Cumartesi Anneleri, bugüne kadar maruz kaldıkları tüm baskı, saldırı ve engellemelere rağmen yılmadılar ve  25.05.2024 cumartesi günü, 1000. haftada da eylemlerini gerçekleştirdiler.

Türkiye Devleti, kuruluşundan bugüne geçen 100 yıllık süre içinde,yüzbinlerce insanı katletmiş, dereler, nehirler kan gölüne çevrilmiş ve bunların çoğunun mezar yerleri de bilinmiyor.

Cumartesi Anneleri, aslında bu yüzbinlerin anneleridirler, aileleridirler.

Cumartesi Anneleri, Türkiye Devleti tarafından, 1990’lı yıllarda katledilen ve ‘’faili meçhul’’ olarak tanımlanan, çoğunluğu Kürt, 17.000 insanın anneleri, aileleridirler.

Cumartesi Anneleri, 1921, 1925, 1930, 1932, 1938 de Koçgiri, Diyarbakır, Bingöl,Ağrı, Zilan,Dersim’de katledilen yüzbünlerce Kürdün anneleri, aileleridirler.

Cumartesi Anneleri, mezar yerleri bilinmeyen tüm şahsiyetlerin, insanların anneleri, aileleridirler.

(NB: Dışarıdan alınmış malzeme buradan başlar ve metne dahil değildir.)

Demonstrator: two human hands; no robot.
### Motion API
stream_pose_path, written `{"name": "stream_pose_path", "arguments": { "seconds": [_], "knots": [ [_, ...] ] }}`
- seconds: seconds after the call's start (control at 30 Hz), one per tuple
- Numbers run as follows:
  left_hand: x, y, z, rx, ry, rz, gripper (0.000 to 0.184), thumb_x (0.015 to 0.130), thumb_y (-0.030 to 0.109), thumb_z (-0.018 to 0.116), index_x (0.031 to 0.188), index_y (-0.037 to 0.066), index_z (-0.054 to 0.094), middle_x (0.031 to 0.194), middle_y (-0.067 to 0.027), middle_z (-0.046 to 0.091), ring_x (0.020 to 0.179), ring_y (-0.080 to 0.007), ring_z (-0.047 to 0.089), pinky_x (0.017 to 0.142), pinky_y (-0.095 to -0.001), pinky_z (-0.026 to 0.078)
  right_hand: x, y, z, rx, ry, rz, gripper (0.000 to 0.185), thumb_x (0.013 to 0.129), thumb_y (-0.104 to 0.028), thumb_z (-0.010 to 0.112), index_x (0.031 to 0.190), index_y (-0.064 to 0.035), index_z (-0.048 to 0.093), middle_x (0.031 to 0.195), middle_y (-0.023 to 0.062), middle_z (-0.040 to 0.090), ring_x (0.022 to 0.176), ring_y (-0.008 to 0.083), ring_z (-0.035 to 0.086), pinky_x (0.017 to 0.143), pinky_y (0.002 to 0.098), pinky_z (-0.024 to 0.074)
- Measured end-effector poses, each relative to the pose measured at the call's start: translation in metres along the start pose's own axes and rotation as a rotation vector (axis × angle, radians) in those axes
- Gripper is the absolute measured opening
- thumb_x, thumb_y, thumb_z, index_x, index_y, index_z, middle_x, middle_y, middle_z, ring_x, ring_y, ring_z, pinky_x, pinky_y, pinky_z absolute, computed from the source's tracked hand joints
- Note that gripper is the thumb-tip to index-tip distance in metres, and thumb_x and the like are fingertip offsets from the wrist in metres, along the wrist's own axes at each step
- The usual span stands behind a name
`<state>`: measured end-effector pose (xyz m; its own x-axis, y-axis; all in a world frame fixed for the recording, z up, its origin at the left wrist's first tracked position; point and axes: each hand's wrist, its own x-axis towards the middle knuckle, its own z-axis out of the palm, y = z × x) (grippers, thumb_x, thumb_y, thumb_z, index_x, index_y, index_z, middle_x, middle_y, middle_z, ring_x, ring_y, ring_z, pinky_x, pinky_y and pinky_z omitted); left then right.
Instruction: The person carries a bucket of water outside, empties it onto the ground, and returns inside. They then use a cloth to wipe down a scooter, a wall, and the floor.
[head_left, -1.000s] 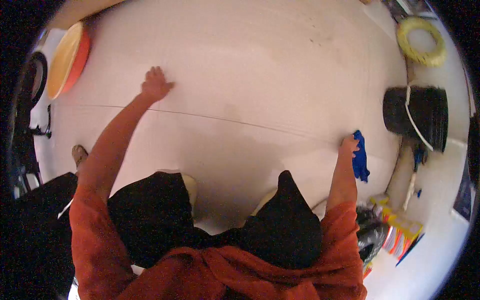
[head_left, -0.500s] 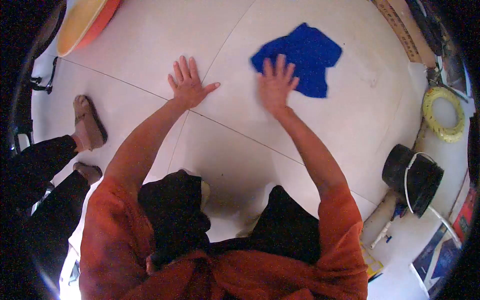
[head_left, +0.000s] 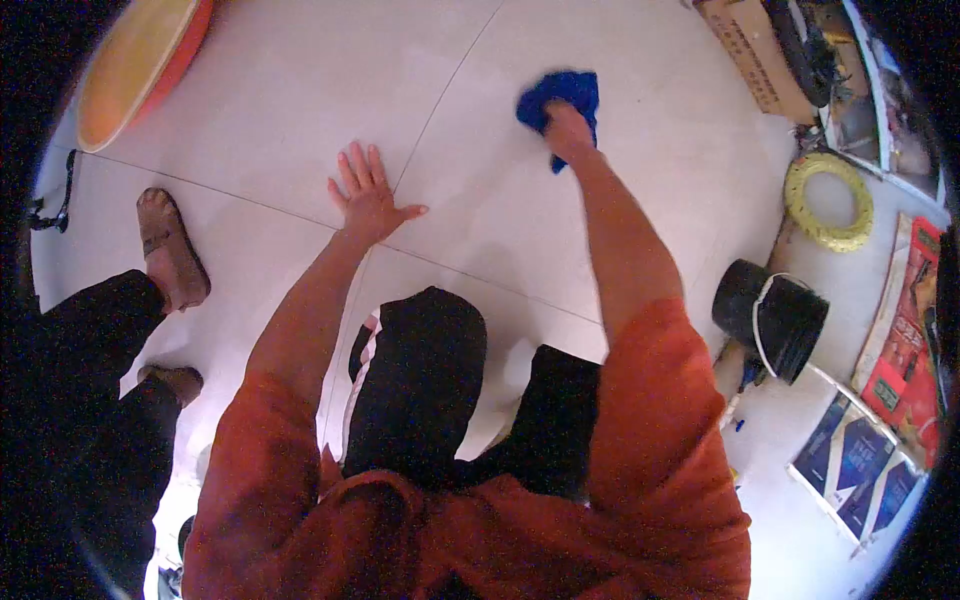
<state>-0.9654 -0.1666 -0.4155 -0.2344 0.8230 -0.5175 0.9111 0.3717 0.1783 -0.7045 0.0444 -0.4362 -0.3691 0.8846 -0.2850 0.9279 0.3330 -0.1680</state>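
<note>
A blue cloth (head_left: 578, 88) lies bunched on the pale tiled floor (head_left: 300, 90), in the upper middle of the head view. My right hand (head_left: 568, 132) is closed on it, and its fingertips are hidden in the folds. Flat on the floor to the left rests my left hand (head_left: 366, 205), empty, fingers spread, close to where the tile joints cross.
At the upper left stands an orange-rimmed round basin (head_left: 135, 75). Another person's sandalled foot (head_left: 172, 250) is on the left. Along the right are a cardboard box (head_left: 755, 55), a yellow ring (head_left: 830, 202), a black bucket (head_left: 770, 318) and blue printed packaging (head_left: 850, 465).
My right hand has gone from lying open on the spread cloth to gripping it, and the cloth is now gathered into a smaller bundle. My left hand stays flat while the view has shifted.
</note>
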Motion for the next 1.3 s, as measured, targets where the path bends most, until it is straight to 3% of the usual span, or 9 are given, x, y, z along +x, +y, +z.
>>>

Cumartesi Anneleri, 12 Eylül 1980 askeri-faşist darebesi sürecinde katledilen, kaybettirilen, mezar yerleri bilinmeyen insanların anneleri, aileleridirler.

Türkiye Devleti, 100 yıldır, yaptığı hiç bir  katliam, ölüm, işkence, zulüm ve haksızlığın hesabını vermemiştir. Bu nedenle de, bugün de minetsiz bir şekilde, bu ölüm, işkence ve zulüm siyasetini devam ettirmektedir.

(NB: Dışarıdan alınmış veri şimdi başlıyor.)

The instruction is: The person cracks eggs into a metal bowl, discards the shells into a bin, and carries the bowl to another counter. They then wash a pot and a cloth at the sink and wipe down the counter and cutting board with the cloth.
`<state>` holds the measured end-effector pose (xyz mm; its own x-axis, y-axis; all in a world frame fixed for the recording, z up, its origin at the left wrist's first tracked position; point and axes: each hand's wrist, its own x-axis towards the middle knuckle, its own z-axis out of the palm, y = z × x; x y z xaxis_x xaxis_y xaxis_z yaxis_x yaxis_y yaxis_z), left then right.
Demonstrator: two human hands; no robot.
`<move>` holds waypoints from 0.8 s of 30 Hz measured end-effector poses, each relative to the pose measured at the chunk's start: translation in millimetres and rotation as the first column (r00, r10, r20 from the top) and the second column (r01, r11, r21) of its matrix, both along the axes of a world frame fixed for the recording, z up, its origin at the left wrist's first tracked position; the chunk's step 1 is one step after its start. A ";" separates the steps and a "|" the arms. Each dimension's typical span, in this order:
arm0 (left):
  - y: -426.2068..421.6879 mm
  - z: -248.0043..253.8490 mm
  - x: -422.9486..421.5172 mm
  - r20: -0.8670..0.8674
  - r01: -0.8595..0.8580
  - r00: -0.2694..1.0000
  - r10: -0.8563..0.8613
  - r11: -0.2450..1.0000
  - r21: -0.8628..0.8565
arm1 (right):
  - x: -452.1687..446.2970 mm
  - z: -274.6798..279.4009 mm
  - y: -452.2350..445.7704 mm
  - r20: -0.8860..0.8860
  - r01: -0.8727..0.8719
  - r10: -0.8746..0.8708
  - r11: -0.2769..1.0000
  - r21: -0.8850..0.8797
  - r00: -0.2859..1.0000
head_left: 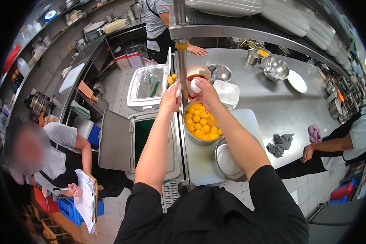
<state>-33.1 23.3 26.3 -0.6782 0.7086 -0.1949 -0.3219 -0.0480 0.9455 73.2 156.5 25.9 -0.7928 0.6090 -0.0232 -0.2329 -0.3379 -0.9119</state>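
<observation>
Right hand point(206, 96): fingers closed around a white egg point(195, 86), at upper centre of the frame, above the rim of a metal bowl. Left hand point(171, 100): fingers closed on a white object point(178, 91), partly hidden, across the steel post point(183, 61); whether it is whole or a shell cannot be told.

Below the right hand, the metal bowl point(188, 130) holds many yolks point(203, 120) in clear liquid. Just below it sits a round metal container point(228, 159), partly behind the right forearm; contents cannot be told. A cutting board point(250, 122) lies alongside.

Beyond the hands: a pan point(207, 72) with brown contents, a steel bowl point(230, 74) with contents not identifiable, and stacked white dishes point(227, 92). Upper right: a small bowl with orange-yellow contents point(263, 53), a large steel bowl point(275, 68) and a white plate point(297, 81).

Left of the post: a white bin point(131, 95) containing clear plastic and something green; below it, an open bin point(173, 162) with a dark green interior.

Lower left: a person point(65, 150) holds a pen and a clipboard of papers point(85, 199); writing too small to read. Red lettering point(165, 5) on a sleeve at top centre is illegible.
</observation>
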 end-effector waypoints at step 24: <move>-4.9 22.6 87.2 -0.414 0.272 0.799 -0.436 0.876 -0.398 | 108.9 4.3 10.6 0.111 -0.108 -0.255 0.027 0.994 0.961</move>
<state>54.2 18.5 48.9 -0.4535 0.8766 -0.1609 0.2373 0.2927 0.9263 182.0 167.1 30.1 -0.8211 0.2411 0.5173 0.0463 0.9315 -0.3607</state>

‘’Faili Meçhul’’ cinayetlerin baş mimarlarından ve  dönemin TC. İçişleri Bakanı olan Mehmet Ağar, şöyle demişti: ’’Bu meseleyi fazla deşmemek lazım. Bu duvardan çekeceğimiz bir tuğlanın tüm binanın yıkılmasına sebep olabileceğini unutmayalım’’.Mehmet Ağar’ın bu açıklaması, ‘’faili meçhul’’ cinayetlerin aslında Türkiye Devleti’nin stratejik bir siyasetinin ürünü olduğunun ve faiilin de Türkiye Devleti olduğunun açık itirafıdır.Bugüne kadar bu konuda açılan tüm davaların cezasız sonuçlanması da bunun diğer bir göstergesidir.

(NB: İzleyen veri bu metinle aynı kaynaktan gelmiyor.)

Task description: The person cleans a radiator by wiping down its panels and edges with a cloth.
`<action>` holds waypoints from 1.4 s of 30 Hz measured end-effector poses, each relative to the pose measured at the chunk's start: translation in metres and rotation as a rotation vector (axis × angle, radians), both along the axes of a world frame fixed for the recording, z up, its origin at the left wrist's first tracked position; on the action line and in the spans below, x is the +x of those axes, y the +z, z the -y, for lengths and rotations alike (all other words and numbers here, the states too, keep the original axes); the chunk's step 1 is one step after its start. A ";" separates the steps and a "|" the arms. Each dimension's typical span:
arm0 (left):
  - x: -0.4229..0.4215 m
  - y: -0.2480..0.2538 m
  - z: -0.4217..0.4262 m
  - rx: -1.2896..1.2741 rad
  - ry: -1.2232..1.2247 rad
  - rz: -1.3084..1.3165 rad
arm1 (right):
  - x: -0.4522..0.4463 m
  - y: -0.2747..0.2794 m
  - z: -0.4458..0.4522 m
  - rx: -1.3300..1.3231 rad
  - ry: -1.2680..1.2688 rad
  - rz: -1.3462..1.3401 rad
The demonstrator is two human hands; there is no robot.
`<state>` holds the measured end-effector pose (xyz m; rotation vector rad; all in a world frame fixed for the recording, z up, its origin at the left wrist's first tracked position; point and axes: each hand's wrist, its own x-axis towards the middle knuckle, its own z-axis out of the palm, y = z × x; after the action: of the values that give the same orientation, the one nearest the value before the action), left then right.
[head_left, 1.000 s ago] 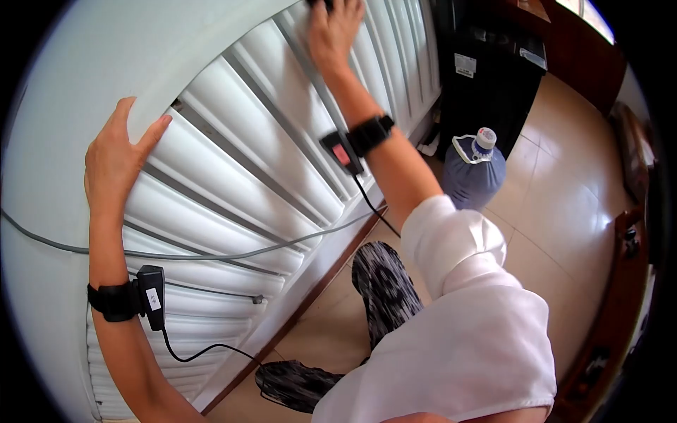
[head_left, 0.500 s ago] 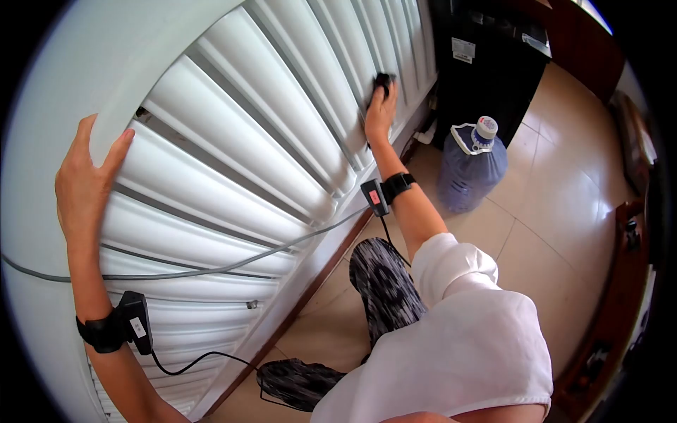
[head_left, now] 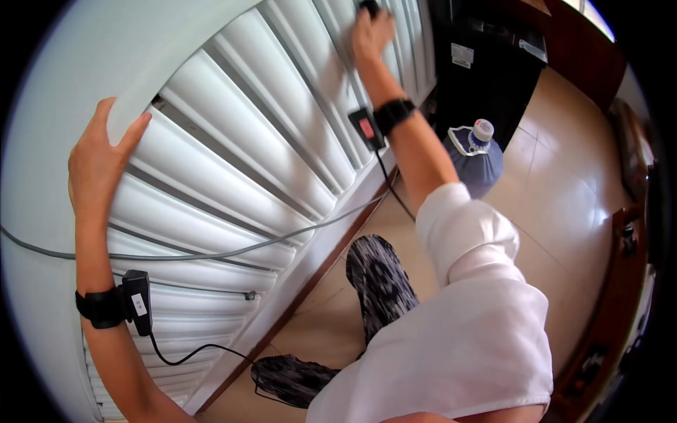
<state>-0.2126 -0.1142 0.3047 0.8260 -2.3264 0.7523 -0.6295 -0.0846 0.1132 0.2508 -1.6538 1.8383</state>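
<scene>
A white column radiator fills the left half of the head view, with dark gaps between its rounded columns. My left hand rests on the pale top ledge at its upper edge, thumb and fingers spread, holding nothing. Farther along the columns, my right hand is closed on a small black object against the radiator's face. That object is partly covered by the fingers and blurred, so its kind cannot be made out.
A grey cable crosses in front of the columns. On the tiled floor stands a large capped water bottle, partly behind my right arm, beside a black cabinet. Each wrist wears a strapped black device with a cord.
My right hand has moved up along the columns with the black object, away from the lower edge. The left hand stays on the ledge; the view has shifted slightly.
</scene>
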 end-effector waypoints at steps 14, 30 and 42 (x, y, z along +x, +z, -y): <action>0.016 -0.006 0.042 -0.162 0.096 0.029 | -0.032 -0.155 -0.007 -0.073 0.041 -0.238; 0.008 -0.005 0.019 -0.111 -0.011 0.019 | 0.109 -0.251 -0.026 -0.019 0.294 0.509; 0.000 0.000 0.007 -0.157 -0.007 0.023 | 0.186 -0.019 0.008 -0.076 0.256 -0.350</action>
<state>-0.2126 -0.1213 0.3050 0.7426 -2.2553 0.9325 -0.4434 -0.0931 0.0945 0.7368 -1.3546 1.9050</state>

Herşeyden önce, Türkiye Devleti’nce katledilen ve mezar yerleri bilinmeyen insanların mezar yerleri açıklanmalıdır.

Türkiye Devleti, 17.000 ‘’faili meçhul’’ için, 12 Eylül 1980 askeri-faşist darebesi sürecinde katledilen, kaybettirilen, mezar yerleri bilinmeyen insanlar için,  Koçgiri, Diyarbakır, Bingöl,Ağrı, Zilan,Dersim’de katledilen yüzbünlerce Kürt için, Roboski katliamı için, özür dilemeli ve bu özüre uygun somut adımlar atmalıdır.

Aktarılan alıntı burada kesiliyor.